Dans mon cas j’ai perdu l’odorat au mois d’août 2020 suite à un deuxième traumatisme crânien subit un an exactement après le premier et non le moindre . Dans mon cas il est évident que le nerf olfactif a été sectionné. La première année fût très difficile et effectivement on doit dépendre de quelqu’un pour nous servir de « nez » 🙂 .

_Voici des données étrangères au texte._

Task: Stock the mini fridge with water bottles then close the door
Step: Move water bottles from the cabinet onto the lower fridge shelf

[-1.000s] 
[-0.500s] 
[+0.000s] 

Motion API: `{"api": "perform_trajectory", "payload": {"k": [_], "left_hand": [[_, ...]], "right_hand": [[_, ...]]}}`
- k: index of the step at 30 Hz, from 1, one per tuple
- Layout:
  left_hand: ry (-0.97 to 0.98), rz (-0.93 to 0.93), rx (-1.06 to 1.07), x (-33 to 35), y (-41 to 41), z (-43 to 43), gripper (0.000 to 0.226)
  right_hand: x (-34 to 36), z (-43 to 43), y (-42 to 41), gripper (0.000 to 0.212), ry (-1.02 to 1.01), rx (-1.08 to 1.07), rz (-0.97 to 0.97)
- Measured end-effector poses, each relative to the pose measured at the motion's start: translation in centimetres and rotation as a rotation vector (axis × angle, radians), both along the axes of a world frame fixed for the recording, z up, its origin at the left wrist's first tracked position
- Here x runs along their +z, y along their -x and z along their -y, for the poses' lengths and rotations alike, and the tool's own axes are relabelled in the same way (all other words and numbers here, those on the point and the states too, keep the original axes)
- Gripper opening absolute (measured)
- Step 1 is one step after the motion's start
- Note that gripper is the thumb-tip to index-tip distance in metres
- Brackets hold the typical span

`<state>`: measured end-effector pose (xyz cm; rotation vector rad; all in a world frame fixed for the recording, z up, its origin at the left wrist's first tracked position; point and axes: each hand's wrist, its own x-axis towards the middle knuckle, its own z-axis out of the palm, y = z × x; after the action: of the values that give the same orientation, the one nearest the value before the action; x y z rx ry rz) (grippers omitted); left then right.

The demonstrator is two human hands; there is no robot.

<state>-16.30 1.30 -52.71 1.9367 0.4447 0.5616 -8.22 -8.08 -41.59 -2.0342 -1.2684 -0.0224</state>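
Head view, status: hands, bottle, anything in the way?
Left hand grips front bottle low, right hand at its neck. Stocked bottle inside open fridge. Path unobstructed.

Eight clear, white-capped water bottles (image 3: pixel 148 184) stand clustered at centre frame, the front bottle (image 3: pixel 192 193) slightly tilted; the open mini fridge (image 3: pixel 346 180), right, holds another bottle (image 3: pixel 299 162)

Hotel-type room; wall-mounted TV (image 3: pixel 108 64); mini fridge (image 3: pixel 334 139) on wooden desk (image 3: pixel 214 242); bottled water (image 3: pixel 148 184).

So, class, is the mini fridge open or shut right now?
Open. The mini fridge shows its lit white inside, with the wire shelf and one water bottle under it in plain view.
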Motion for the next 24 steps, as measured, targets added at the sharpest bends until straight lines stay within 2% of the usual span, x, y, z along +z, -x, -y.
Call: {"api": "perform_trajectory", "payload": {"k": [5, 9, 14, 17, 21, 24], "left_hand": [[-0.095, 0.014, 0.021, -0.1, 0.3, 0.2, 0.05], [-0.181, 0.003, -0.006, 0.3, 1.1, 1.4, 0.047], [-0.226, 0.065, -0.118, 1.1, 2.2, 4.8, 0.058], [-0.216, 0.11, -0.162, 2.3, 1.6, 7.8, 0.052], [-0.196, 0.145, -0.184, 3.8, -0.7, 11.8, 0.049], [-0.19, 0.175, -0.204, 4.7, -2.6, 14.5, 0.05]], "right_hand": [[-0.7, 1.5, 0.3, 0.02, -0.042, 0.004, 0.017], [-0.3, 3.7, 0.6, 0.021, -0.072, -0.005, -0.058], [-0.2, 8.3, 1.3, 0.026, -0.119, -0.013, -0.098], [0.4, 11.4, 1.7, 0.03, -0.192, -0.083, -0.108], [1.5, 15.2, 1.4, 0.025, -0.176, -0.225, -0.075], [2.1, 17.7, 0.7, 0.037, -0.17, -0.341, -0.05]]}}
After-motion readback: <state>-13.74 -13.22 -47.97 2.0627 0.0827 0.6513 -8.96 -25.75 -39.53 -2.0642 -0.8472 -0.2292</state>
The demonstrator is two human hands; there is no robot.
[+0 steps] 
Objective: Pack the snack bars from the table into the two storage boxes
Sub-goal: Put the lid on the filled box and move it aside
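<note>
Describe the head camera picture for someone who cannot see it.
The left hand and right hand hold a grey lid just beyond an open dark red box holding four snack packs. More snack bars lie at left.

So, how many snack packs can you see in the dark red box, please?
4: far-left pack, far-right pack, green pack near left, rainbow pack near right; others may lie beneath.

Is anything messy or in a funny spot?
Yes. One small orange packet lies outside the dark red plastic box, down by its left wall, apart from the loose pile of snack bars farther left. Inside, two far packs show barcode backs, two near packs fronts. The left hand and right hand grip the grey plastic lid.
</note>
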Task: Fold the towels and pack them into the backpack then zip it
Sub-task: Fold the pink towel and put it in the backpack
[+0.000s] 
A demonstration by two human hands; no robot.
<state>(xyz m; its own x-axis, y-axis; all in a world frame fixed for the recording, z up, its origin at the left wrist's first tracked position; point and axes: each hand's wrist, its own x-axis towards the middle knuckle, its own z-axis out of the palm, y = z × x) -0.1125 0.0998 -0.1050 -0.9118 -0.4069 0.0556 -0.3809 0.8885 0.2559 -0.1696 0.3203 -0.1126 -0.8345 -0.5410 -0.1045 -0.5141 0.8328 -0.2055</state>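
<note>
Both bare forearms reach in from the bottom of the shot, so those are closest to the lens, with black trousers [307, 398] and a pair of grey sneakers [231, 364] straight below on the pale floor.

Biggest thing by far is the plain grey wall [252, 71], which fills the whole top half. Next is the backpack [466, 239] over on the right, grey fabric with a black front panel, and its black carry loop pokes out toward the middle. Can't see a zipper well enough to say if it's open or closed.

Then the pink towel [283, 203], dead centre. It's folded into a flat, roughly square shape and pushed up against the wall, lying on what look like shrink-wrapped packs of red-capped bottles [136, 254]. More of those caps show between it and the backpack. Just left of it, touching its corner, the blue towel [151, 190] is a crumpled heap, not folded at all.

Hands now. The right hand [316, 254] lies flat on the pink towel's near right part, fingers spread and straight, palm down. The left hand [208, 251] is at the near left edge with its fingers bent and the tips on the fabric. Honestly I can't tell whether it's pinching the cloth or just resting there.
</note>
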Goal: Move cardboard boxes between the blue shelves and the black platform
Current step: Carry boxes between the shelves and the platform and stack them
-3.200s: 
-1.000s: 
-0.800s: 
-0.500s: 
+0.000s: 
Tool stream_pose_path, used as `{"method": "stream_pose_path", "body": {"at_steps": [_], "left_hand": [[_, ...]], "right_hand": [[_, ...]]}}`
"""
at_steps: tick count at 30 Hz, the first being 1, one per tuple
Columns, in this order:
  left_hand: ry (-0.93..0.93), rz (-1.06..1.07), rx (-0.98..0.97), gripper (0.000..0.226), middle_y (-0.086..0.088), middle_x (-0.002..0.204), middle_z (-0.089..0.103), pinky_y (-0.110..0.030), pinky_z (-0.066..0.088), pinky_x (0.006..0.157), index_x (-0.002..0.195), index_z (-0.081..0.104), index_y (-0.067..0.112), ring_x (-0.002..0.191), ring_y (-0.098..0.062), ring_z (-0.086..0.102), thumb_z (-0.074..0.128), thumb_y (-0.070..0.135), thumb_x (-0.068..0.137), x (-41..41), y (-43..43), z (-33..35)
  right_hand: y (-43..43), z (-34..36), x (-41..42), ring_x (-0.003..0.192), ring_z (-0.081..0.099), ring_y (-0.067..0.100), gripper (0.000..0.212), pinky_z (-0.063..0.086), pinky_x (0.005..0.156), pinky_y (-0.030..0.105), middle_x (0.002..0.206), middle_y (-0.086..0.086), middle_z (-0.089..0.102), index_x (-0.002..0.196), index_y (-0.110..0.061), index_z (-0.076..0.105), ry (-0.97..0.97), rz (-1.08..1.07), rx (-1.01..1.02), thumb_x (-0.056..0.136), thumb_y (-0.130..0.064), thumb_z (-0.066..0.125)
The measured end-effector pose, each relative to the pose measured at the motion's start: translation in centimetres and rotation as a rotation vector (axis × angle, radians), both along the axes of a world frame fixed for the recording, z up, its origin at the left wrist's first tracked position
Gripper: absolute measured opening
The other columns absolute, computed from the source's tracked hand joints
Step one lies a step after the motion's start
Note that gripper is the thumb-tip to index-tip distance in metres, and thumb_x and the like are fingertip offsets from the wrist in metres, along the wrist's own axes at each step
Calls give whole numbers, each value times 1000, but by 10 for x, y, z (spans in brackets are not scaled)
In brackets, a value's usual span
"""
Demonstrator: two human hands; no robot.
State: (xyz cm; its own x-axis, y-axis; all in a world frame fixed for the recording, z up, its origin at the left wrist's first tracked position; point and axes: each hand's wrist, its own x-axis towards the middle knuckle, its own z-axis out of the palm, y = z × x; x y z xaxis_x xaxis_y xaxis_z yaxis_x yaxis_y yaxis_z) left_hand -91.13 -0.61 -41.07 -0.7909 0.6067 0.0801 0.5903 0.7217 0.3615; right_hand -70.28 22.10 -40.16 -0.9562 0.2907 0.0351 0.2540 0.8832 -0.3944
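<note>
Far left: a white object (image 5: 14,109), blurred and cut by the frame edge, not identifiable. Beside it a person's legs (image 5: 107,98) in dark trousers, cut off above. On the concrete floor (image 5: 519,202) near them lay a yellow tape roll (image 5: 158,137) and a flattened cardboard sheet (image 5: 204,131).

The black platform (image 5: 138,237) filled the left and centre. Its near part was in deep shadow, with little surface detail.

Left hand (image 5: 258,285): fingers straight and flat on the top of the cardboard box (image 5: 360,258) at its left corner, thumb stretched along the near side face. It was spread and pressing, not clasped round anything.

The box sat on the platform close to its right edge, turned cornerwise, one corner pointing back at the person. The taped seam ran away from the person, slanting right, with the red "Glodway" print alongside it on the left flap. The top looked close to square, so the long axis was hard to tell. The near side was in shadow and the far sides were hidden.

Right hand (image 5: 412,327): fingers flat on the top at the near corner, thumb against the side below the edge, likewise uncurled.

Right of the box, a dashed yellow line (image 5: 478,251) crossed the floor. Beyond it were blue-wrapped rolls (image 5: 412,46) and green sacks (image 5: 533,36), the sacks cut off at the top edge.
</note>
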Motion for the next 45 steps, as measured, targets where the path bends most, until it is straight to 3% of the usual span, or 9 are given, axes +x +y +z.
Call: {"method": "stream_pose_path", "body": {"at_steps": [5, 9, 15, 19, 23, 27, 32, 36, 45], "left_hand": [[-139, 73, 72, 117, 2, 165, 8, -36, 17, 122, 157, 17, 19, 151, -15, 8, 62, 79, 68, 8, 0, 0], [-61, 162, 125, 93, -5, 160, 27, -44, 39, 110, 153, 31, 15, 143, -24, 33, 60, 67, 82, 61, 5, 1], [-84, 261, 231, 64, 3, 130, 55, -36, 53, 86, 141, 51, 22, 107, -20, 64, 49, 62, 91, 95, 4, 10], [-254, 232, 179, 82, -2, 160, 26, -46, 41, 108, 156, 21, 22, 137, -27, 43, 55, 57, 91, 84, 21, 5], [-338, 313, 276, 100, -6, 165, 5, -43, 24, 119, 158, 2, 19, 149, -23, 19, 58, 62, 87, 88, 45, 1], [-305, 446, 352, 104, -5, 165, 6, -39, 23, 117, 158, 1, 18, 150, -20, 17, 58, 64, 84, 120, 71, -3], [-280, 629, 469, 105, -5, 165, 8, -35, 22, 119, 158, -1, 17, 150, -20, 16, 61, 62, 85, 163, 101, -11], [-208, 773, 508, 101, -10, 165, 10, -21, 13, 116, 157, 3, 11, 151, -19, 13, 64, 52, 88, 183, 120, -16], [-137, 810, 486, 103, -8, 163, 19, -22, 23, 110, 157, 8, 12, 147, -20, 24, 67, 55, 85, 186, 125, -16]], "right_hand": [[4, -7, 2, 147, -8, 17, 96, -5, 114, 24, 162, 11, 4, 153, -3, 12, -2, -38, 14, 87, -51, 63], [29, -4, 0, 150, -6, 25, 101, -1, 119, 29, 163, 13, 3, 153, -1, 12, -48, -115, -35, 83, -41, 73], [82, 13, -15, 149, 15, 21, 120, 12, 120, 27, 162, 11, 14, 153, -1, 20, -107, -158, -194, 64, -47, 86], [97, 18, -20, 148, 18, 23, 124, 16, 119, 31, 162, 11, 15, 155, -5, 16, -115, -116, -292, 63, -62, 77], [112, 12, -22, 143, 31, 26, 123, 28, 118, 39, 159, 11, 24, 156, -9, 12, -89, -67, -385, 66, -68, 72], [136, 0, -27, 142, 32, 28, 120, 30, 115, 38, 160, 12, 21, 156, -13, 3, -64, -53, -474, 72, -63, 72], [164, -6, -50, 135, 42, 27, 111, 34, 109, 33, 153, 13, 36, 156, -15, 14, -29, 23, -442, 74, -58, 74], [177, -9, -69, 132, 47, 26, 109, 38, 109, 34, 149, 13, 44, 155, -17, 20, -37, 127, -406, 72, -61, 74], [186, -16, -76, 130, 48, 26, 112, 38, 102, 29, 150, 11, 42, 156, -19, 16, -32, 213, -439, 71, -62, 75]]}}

Le pire pour moi est de ne pas pouvoir sentir les êtres que j’aime . Il n’y a plus de réconfort olfactif, et oui cela peut affecter le moral plus que l’on peut penser .
Si il y avait une intervention chirurgicale existante , peut importe l’endroit dans le monde , peut importe le prix , j’irais absolument. Alors si vous connaissez un chirurgien qui veut tenter l’expérience, je suis la candidate idéale.
Voilà mon histoire
Merci d’avoir pris le temps de me lire .
N.B : Je suis violoncelliste et je me console en me disant que si j’avais perdu mes mains je ne serait plus là pour vous écrire ….
Merci chers chercheurs de nos vies !
Agathe 🎻

N’oubliez pas qu’un certain nombre d’orthophonistes sont formé(e)s à la rééducation olfactive et que ces professionnel(le)s de santé sont là pour accompagner les patients dans leur récupération. Cela est souvent méconnu et quasiment jamais cité dans les articles, vraiment dommage.